→ PROBLEM STATEMENT
Give the data again, word for word.

→ DATA BELOW

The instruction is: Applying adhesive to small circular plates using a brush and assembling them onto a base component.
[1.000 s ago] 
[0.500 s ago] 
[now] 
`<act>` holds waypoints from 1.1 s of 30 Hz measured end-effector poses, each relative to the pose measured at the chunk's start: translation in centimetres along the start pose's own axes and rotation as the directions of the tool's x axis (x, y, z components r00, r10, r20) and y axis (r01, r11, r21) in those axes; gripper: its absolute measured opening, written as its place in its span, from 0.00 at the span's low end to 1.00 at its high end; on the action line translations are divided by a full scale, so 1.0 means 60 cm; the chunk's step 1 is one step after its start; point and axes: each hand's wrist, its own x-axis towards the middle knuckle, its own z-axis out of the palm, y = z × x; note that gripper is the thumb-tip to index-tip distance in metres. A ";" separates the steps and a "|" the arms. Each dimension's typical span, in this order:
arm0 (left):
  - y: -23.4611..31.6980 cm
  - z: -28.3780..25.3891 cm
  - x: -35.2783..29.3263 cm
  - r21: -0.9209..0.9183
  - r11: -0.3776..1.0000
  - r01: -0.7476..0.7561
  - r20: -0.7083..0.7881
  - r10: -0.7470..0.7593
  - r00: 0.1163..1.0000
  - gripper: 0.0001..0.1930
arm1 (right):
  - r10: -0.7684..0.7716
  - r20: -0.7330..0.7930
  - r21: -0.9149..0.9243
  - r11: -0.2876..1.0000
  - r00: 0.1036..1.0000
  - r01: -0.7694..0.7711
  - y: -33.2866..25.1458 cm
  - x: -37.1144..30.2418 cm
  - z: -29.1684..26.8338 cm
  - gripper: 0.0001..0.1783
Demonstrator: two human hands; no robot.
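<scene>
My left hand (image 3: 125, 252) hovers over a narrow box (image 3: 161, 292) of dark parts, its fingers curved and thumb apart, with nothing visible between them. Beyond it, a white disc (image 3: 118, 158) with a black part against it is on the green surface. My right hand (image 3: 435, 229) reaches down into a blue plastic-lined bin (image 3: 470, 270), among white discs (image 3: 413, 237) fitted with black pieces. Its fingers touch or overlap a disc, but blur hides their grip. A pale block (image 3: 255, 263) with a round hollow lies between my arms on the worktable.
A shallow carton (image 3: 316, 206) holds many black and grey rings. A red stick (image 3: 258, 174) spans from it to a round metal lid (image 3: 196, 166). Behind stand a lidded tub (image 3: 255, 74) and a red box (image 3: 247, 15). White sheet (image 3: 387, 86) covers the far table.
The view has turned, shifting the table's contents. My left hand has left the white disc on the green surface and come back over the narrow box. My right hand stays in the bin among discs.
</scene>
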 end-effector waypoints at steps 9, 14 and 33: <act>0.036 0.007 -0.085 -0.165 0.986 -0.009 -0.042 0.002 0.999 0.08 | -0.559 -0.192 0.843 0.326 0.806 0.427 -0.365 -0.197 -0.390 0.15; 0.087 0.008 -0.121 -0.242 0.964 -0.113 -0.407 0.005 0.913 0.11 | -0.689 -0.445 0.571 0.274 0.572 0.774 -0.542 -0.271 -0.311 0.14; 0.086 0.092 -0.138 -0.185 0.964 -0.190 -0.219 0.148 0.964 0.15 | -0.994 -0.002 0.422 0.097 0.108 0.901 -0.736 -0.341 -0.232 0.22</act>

→ WRITTEN RESPONSE
The instruction is: Applying adhesive to small circular plates using a brush and assembling them onto a base component.
[1.000 s ago] 
[0.500 s ago] 
[now] 
`<act>` holds waypoints from 1.1 s of 30 Hz measured end-effector poses, each relative to the pose measured at the chunk's start: translation in centimetres along the start pose's own axes and rotation as the directions of the tool's x axis (x, y, z components r00, r10, r20) and y axis (r01, r11, r21) in those axes; gripper: its absolute measured opening, written as its place in its span, from 0.00 at the span's low end to 1.00 at its high end; on the action line translations are divided by a full scale, so 1.0 means 60 cm; the chunk's step 1 is one step after its start; point and axes: each hand's wrist, its own x-axis towards the middle knuckle, its own z-axis out of the palm, y = z × x; note that gripper is the thumb-tip to index-tip distance in metres. A ";" separates the steps and a "|" the arms. Each dimension's typical span, in this order:
arm0 (left):
  - y: -23.4611..31.6980 cm
  - z: -28.3780..25.3891 cm
  - x: -35.2783..29.3263 cm
  - r21: -0.9209..0.9183
  - r11: -0.3776..1.0000
  - r01: -0.7476..0.7561
  - r20: -0.7083..0.7881
  - r10: -0.7470..0.7593
  - r00: 0.1163..1.0000
  - gripper: 0.0001..0.1930
arm1 (right):
  - r10: -0.7684..0.7716
  - r20: -0.7330..0.7930
  - r21: -0.9149..0.9243
  - r11: -0.2876..1.0000
  - r00: 0.1036..1.0000
  - r01: -0.7694..0.7711
  - y: -33.2866..25.1458 cm
  - x: -37.1144..30.2418 cm
  - z: -29.1684..26.8338 cm
  - gripper: 0.0001..0.1783
Demonstrator: two human hands; no robot.
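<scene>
My left hand (image 3: 125, 252) hovers over a narrow box (image 3: 161, 292) of dark parts, its fingers curved and thumb apart, with nothing visible between them. Beyond it, a white disc (image 3: 118, 158) with a black part against it is on the green surface. My right hand (image 3: 435, 229) reaches down into a blue plastic-lined bin (image 3: 470, 270), among white discs (image 3: 413, 237) fitted with black pieces. Its fingers touch or overlap a disc, but blur hides their grip. A pale block (image 3: 255, 263) with a round hollow lies between my arms on the worktable.
A shallow carton (image 3: 316, 206) holds many black and grey rings. A red stick (image 3: 258, 174) spans from it to a round metal lid (image 3: 196, 166). Behind stand a lidded tub (image 3: 255, 74) and a red box (image 3: 247, 15). White sheet (image 3: 387, 86) covers the far table.
The view has turned, shifting the table's contents. My left hand has left the white disc on the green surface and come back over the narrow box. My right hand stays in the bin among discs.
</scene>
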 end-effector waypoints at steps 9, 14 and 33: <act>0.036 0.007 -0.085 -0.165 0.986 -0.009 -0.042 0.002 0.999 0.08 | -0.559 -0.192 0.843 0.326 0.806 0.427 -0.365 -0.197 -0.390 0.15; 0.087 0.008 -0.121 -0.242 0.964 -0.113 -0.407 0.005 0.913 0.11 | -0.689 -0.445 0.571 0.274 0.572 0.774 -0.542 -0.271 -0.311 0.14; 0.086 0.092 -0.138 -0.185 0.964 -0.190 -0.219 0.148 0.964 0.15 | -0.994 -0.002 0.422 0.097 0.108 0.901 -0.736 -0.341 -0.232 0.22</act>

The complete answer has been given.